I struggle to even call the benefits by that name. Health insurance here will only keep you from dying and it seems to get worse every year. Hughes cuts costs at every level so that the VPs and above can continue to pat their own backs, and if you know anything about GM style management from the early 2000s you know how many VPs a this company has. 401k match is standard. PTO allotment is standard but the execution is horrendous, as most employees have to use PTO just to balance their work hours within the week. The standard management practice is to only allow 8 hours of work each day and if you deviate you must use PTO. Working 10 hours one day and 6 hours the next is not allowed, as flex time is highly frowned upon. You can also only use PTO for week long vacations, or appending days to a weekend, otherwise management thinks you're lazy.
Employee attrition under 5 years has been an issue for the past 20 years, so you have an enormous gap between the new recruits and management, many of whom have no clue how to manage millenials or operate within a modern working environment. Management thinks all millenials are lazy, but in reality we are one of the most efficient generations ever, and efficiency is not prized here.
The "Fraternity Hazing" style of career growth is strong within this company, you put in your time and you go through the struggles everyone else did and you will inevitably reach management in 15-20 years. This leads to management who were the worst of the crop, having no clue how to lead, and had no ability to move to another job, leaving them to moving up the ranks. Everything here is meant to framed such that you are a "team player", this is used to make employees feel bad if they complain about their work, even if they want to help fix the issue.
If you have any sort of critical thinking skills, throw it out the window now, as they will not be prized, acknowledged, or accepted here, as management has made up it's mind by the time they ask you anything. Every manager in the middle is also powerless, leading many to question their roles, as even $1200 will need to be signed by your boss's boss's boss.
Management here is designed to manipulate you, they don't practice business externally between customers and vendors, they practice it internally between employees and various other segments of the company. If you are familiar with the divide and conquer scheme of ruling a populace then you know exactly how internal politics are handled here.
If you like new technology, look away from here. An engineer having a laptop is the exception to the rule, while the standard is a desktop, even when you travel between your office, coworkers offices, the lab, meetings, and reviews. If you've ever been in a design review where only the person presenting has a laptop, then you know the pain of working here. Most departments have a communal laptop that is often fought over.

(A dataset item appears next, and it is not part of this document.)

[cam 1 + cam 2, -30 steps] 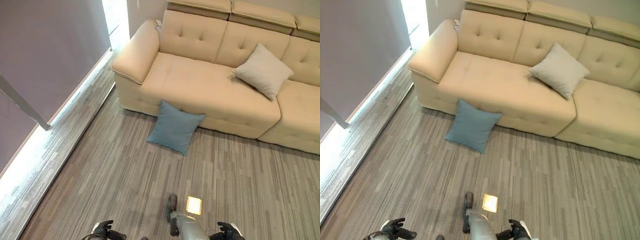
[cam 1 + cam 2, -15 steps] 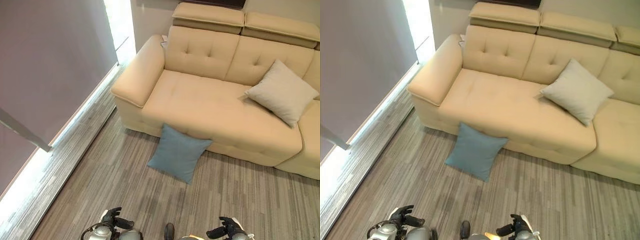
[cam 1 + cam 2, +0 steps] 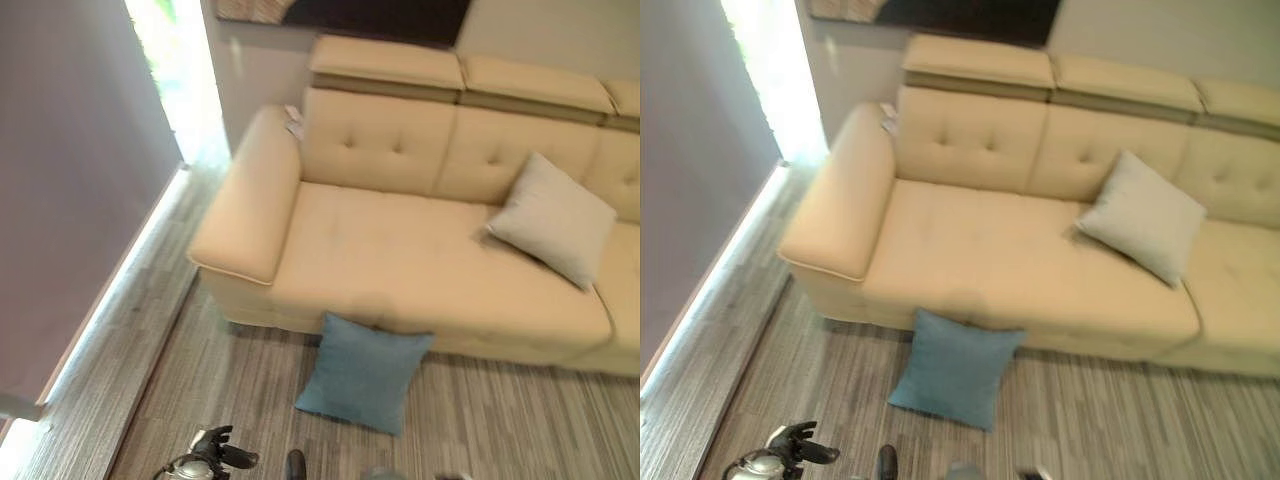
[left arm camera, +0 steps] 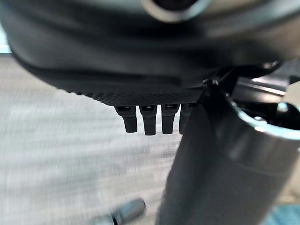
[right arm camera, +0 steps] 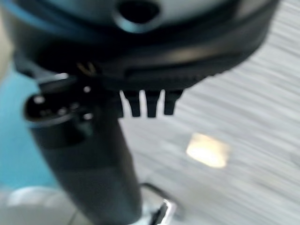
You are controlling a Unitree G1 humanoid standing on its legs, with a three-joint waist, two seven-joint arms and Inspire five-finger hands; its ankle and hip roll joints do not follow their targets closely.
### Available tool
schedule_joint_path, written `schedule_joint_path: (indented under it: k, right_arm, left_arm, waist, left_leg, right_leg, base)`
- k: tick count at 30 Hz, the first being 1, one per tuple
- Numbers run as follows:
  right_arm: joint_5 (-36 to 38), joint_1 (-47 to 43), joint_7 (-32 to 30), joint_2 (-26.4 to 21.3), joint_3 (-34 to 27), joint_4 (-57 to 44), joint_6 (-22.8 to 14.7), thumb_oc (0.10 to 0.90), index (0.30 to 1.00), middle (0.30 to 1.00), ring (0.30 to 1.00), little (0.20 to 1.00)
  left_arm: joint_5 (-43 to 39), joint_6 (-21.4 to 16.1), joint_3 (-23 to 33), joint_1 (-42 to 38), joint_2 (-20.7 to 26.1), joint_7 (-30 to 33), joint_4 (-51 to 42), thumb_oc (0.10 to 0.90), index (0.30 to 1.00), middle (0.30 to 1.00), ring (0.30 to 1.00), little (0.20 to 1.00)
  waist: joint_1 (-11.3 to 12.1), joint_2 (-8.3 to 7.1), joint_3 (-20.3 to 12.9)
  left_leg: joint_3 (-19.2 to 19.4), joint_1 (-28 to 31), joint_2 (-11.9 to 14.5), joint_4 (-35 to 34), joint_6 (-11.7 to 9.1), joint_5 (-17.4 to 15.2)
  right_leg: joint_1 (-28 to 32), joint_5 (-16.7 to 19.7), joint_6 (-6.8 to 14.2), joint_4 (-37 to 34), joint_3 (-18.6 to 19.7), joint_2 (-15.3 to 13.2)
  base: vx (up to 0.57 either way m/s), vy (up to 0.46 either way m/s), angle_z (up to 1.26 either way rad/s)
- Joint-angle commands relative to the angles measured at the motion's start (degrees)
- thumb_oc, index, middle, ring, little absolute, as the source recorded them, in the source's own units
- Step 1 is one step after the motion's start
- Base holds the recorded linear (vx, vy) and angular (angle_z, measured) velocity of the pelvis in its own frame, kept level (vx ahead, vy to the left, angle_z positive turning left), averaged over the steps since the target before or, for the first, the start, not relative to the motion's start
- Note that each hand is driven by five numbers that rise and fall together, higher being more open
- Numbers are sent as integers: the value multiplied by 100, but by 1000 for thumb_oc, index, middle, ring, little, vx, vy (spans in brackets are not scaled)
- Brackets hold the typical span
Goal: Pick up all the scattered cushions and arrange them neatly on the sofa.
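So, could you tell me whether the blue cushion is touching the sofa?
Touching. The left eye view shows the blue cushion standing on the floor with its top edge leaning against the sofa front.

You're looking at a cream, smooth leather-like sofa (image 3: pixel 400 260) with tufted, buttoned back panels — its surface has a soft, low sheen. The blue square cushion (image 3: pixel 362 372) at lower centre is matt woven cloth; the beige square cushion (image 3: pixel 551 217) at right is matt cloth too. The grey striped floor (image 3: pixel 230 390) looks like wood-grain plank — faintly glossy near the window.
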Motion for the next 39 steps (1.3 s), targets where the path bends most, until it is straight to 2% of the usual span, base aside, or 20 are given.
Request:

Lab equipment is older than most of the college recruits, some equipment too old to even have a floppy disk drive so you can transfer data.
If you can manage to put up with everything above, expect low pay clocked at the 25th percentile in terms of market value, and yearly raises that will be less than inflation unless you fight back. In a region as expensive as DC, and a company as demanding as this, you think they would pay better. If you're a talented engineer, expect to have to control the worker drones from day one, you will be a manager not by title, but by how you must complete you job effectively.